### PROBLEM DESCRIPTION
Search the material below for the string "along" and extract each line that has it.

### DATASET EXTRACT

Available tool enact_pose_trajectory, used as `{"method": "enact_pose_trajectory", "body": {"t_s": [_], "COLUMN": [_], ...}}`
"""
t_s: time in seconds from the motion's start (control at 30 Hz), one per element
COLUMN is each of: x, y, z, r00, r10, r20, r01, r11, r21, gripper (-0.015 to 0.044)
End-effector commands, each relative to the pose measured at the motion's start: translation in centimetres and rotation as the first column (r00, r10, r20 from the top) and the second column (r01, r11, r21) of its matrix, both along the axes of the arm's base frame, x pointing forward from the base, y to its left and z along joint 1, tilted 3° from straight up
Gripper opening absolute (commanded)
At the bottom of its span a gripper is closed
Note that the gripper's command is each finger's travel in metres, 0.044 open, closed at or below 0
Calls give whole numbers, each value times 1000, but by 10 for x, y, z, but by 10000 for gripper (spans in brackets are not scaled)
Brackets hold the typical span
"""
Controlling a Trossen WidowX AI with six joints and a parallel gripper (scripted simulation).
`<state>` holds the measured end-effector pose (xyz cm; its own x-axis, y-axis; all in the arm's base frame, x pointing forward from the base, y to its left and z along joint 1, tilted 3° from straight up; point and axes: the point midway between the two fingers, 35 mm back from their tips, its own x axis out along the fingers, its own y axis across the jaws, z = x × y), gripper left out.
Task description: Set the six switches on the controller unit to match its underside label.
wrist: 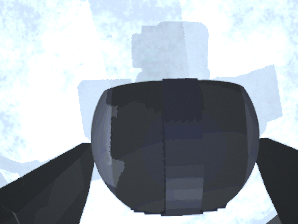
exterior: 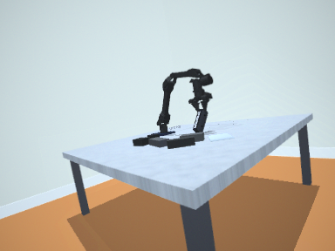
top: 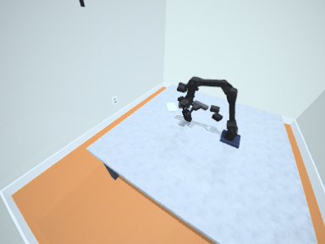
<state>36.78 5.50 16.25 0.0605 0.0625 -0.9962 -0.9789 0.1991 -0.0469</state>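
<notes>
The dark controller unit (top: 187, 115) (exterior: 201, 120) (wrist: 137, 150) is off its base, standing steeply tilted under the hand in the exterior view. In the wrist view it fills the middle, a finger against each side. My gripper (top: 186, 110) (exterior: 201, 110) (wrist: 176, 151) is shut on the unit. The unit's lower end is close to the bench (top: 169, 169) (exterior: 131, 161); I cannot tell whether it touches. The wrist view shows a dark face with a lighter band down it. The six switches and the label squares cannot be made out in any view.
Several dark and grey modules lie near the hand, among them a black block (exterior: 181, 143), a grey block (exterior: 159, 142) and a small dark block (top: 217, 116). A white sheet (top: 171, 107) (exterior: 221, 138) lies beside them. The arm's blue base plate (top: 235, 142) is on the bench.
</notes>
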Motion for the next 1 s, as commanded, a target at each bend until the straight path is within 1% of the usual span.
{"method": "enact_pose_trajectory", "body": {"t_s": [0.0,0.97], "x": [-2,-6], "y": [-9,-30], "z": [-3,-1], "r00": [1000,1000], "r10": [-6,-6], "r20": [-13,-13], "r01": [6,6], "r11": [1000,1000], "r21": [-13,-15], "gripper": [336,337]}}
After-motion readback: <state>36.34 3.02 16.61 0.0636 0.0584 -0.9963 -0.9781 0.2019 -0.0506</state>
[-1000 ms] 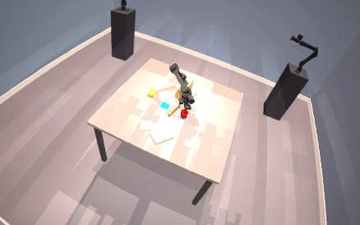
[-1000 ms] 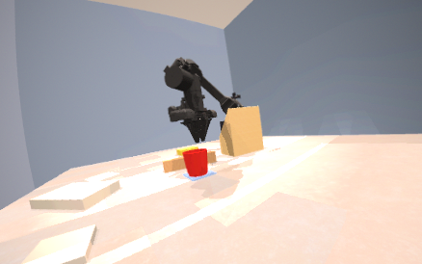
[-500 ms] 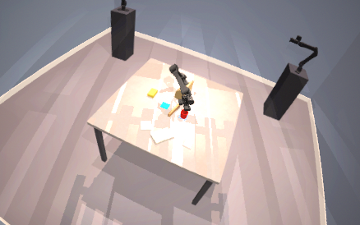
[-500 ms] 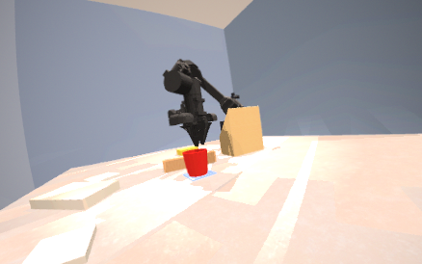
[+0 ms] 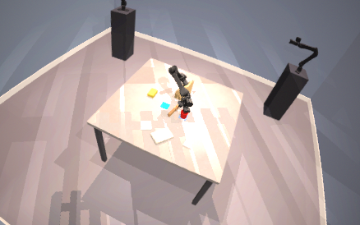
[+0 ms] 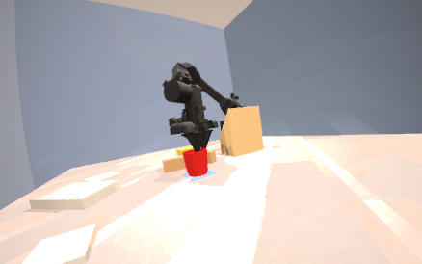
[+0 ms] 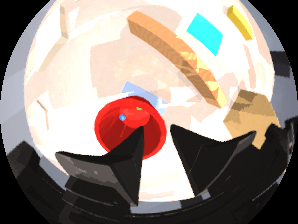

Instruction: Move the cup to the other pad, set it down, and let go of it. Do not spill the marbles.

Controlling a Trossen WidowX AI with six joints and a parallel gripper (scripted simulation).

### WRITTEN ANSWER
End-effector commands, each relative to the pose measured at the motion's start: translation in centimetres and rotation as the first column (r00, r10, r20 from the top) and the second column (r01, r11, r21) of its matrix, both along the axes of the arm's base frame, x pointing forward from the base, y to its left and z along joint 1, tilted 3° from straight up
`<state>` holds the measured end-effector pose (xyz cm; its own x-axis, y-axis; all in the arm's base frame, x pointing forward from the base, y to its left and z along joint 1, tilted 3° from straight up; point and axes: the point midway between the two fingers, 35 mm back from their tips, its own x axis out along the fingers, its own y axis across the jaws, z = x × y), gripper left out.

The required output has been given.